She didn’t hold on. It wasn’t healthy. And she was a bastion of positive mental health and good feelings. And stuff.

“Well, that’s nice. I have...minimal friends, actually,” Kate said. “But you know, the ones I have are good. People who love horses as much as I do.”

“Hey, that’s important. And it’s better than lots of crappy friends anyway.” Her friends hadn’t really been crappy. Sure, they’d been terrible influences on each other, but they’d all had sucky lives. Smoking in the woods, drinking beer and making out were the best they could do since their homes were in such a sorry state.

“Yeah, I’m sure that’s true,” Kate said, putting a few leafy greens onto the cart. “Do you want some basil or mint or anything?”

“Oh, yeah!” she said. “Any. All. Can I put those in the windowsill in the kitchen?”

“Yep. I’ll grab herbs on our way back inside and you can wait for me at the counter.”

“Thank you,” she said. “For your help and the discount and...not hating me.”

“Eli doesn’t hate you,” Kate said, shoving the cart in through the door, her petite frame obviously a lot more muscled than it appeared at first glance. “He doesn’t hate anyone. He’s really very decent down to his core.”

Sadie went to the front of the counter and set her coffee on the rough-hewn wooden top, digging in her back pocket for her credit card. “He seems like he is.”

“He took care of me for most of my life. Our mom left when I was little. You probably knew that. Everyone knows that.” She reached around and tugged on her braid, the gesture so childlike and sad it made Sadie ache a little bit. “Anyway...” She flipped her hair over her shoulder and went about grabbing the scanner and checking the plants. “Our dad... Things were hard for him after that and someone had to take care of the ranch—that was Connor. And someone had to take care of me and the house. And...Eli did that.”

Sadie cleared her throat, strange, aching emotion pressing in and making it feel tight. “Well, then it’s a good thing I plan on extending an olive branch. Apology azalea. Whatever. I mean, since he’s such a good guy.”

The total flashed up on the screen, and Kate tapped away on the ten key, bringing the amount down by almost half, and Sadie sighed in relief. “Really. Really, thank you.”

“Really, no problem.
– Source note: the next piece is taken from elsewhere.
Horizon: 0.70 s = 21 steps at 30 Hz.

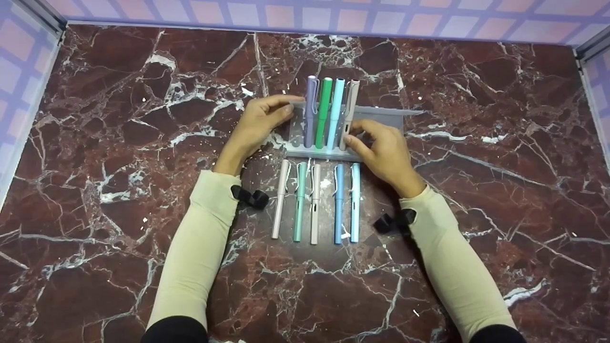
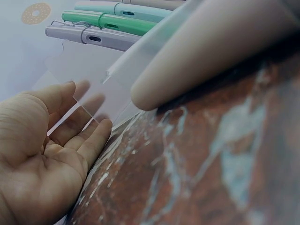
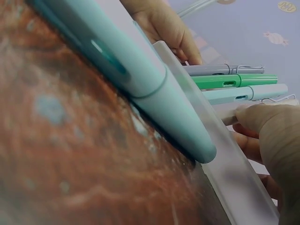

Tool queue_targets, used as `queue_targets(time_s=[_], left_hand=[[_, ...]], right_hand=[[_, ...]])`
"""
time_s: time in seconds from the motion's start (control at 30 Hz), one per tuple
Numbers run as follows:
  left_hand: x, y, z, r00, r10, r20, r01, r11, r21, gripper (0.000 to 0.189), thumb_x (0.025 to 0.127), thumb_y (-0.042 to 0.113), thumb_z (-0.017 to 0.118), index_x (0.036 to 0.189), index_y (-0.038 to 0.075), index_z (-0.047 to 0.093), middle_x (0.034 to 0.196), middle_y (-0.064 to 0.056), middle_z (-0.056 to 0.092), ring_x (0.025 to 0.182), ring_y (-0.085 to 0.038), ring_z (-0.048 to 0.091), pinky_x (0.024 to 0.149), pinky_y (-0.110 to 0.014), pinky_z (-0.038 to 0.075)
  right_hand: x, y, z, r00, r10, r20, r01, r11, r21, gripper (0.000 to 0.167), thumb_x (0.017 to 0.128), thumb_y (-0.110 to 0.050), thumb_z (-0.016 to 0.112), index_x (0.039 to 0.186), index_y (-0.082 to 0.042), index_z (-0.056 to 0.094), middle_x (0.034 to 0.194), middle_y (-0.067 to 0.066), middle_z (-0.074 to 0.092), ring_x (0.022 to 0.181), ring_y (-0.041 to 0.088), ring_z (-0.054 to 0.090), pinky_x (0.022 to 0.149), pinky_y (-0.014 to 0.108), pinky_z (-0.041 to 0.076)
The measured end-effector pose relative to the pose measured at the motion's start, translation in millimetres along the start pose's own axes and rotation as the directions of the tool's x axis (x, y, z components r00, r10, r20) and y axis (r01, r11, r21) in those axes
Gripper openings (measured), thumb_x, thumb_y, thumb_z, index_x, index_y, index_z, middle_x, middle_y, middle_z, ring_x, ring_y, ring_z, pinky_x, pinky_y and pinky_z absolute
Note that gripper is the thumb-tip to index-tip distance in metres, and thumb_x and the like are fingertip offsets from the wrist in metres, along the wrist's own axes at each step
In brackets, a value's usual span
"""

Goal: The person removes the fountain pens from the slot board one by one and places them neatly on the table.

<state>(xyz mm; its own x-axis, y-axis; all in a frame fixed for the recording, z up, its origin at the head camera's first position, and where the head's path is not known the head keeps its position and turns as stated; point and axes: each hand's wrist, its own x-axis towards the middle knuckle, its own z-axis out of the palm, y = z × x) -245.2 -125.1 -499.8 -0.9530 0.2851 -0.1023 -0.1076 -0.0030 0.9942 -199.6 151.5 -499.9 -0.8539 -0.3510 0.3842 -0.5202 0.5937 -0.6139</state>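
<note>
A clear plastic pen stand (image 1: pixel 381 125) stands on the marble-patterned table. Upright in it, leaning back, are a purple pen (image 1: pixel 310 105), a green pen (image 1: pixel 325 109), a light blue pen (image 1: pixel 336 109) and a taupe pen (image 1: pixel 352 100). My right hand (image 1: pixel 383 145) pinches the taupe pen near its lower end, at the right of this row. On the opposite side, my left hand (image 2: pixel 51 145) holds the stand's left edge, thumb in front and fingers showing through the clear panel.
In front of the stand lie several capped pens side by side: a pale pink one (image 1: pixel 280 200), a mint green one (image 1: pixel 300 202), a beige one (image 1: pixel 315 205), a blue one (image 1: pixel 339 205) and a pale aqua one (image 1: pixel 355 205). A checkered panel (image 1: pixel 314 16) borders the table's back.
</note>
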Motion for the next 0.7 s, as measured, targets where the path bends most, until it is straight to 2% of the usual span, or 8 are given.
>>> queue_targets(time_s=[0.23, 0.33, 0.53, 0.7], left_hand=[[0.1, 1.1, 0.5, 1.000, 0.004, 0.006, -0.004, 1.000, 0.003, 0.025, 0.101, 0.006, 0.056, 0.123, 0.007, 0.069, 0.131, -0.009, 0.067, 0.122, -0.024, 0.061, 0.108, -0.029, 0.049], [-0.2, 0.7, 0.2, 1.000, 0.007, 0.005, -0.007, 1.000, 0.004, 0.025, 0.100, 0.006, 0.056, 0.123, 0.006, 0.069, 0.131, -0.009, 0.067, 0.121, -0.024, 0.061, 0.107, -0.029, 0.049], [0.1, -1.0, 0.0, 1.000, 0.025, 0.009, -0.025, 1.000, -0.015, 0.026, 0.100, 0.006, 0.058, 0.124, 0.004, 0.068, 0.130, -0.011, 0.067, 0.120, -0.026, 0.061, 0.107, -0.030, 0.049], [0.0, -0.7, 0.1, 1.000, 0.015, 0.005, -0.015, 1.000, -0.015, 0.025, 0.100, 0.007, 0.058, 0.123, 0.005, 0.068, 0.129, -0.011, 0.068, 0.117, -0.027, 0.062, 0.105, -0.033, 0.051]], right_hand=[[-0.5, 0.9, -0.3, 1.000, -0.030, -0.007, 0.030, 0.999, -0.023, 0.022, 0.095, -0.026, 0.070, 0.098, -0.004, 0.071, 0.082, 0.009, 0.074, 0.057, 0.018, 0.053, 0.056, 0.025, 0.041], [-1.3, 1.0, -0.3, 1.000, -0.026, -0.015, 0.026, 0.999, -0.021, 0.021, 0.095, -0.025, 0.070, 0.098, -0.004, 0.071, 0.081, 0.009, 0.074, 0.057, 0.020, 0.054, 0.058, 0.026, 0.039], [-2.6, 0.8, -0.3, 0.999, -0.027, -0.029, 0.027, 1.000, -0.013, 0.020, 0.093, -0.022, 0.072, 0.101, -0.004, 0.071, 0.090, 0.009, 0.077, 0.062, 0.024, 0.059, 0.067, 0.032, 0.039], [-2.7, 0.7, -0.5, 0.999, -0.034, -0.033, 0.034, 0.999, -0.006, 0.019, 0.093, -0.021, 0.071, 0.100, -0.004, 0.070, 0.090, 0.009, 0.077, 0.058, 0.021, 0.055, 0.064, 0.028, 0.037]])
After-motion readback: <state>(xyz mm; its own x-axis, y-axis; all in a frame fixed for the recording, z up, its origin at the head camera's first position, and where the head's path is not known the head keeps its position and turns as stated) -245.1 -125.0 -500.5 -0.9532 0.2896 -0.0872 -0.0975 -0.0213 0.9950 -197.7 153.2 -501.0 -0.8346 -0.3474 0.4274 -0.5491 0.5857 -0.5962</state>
Maybe...maybe we could hang out sometime?”

“Yeah, maybe. I think...I probably won’t get to plant these until tomorrow. But if you’re around, maybe we could work on it together?”

Kate brightened. “Sure! And actually, if you don’t need them now, if you want I could put them in the bed of my truck and bring them home tonight. Then you wouldn’t get dirt in your car.”

Kate’s offer gave Sadie serious feelings in the region of her heart. She wasn’t sure she deserved the other woman’s friendliness. But she wanted it. She wanted a friend, darn it. “Thanks. I’ll take the apology azalea, though, since I need to talk to Eli and I’m not doing it without reinforcement.”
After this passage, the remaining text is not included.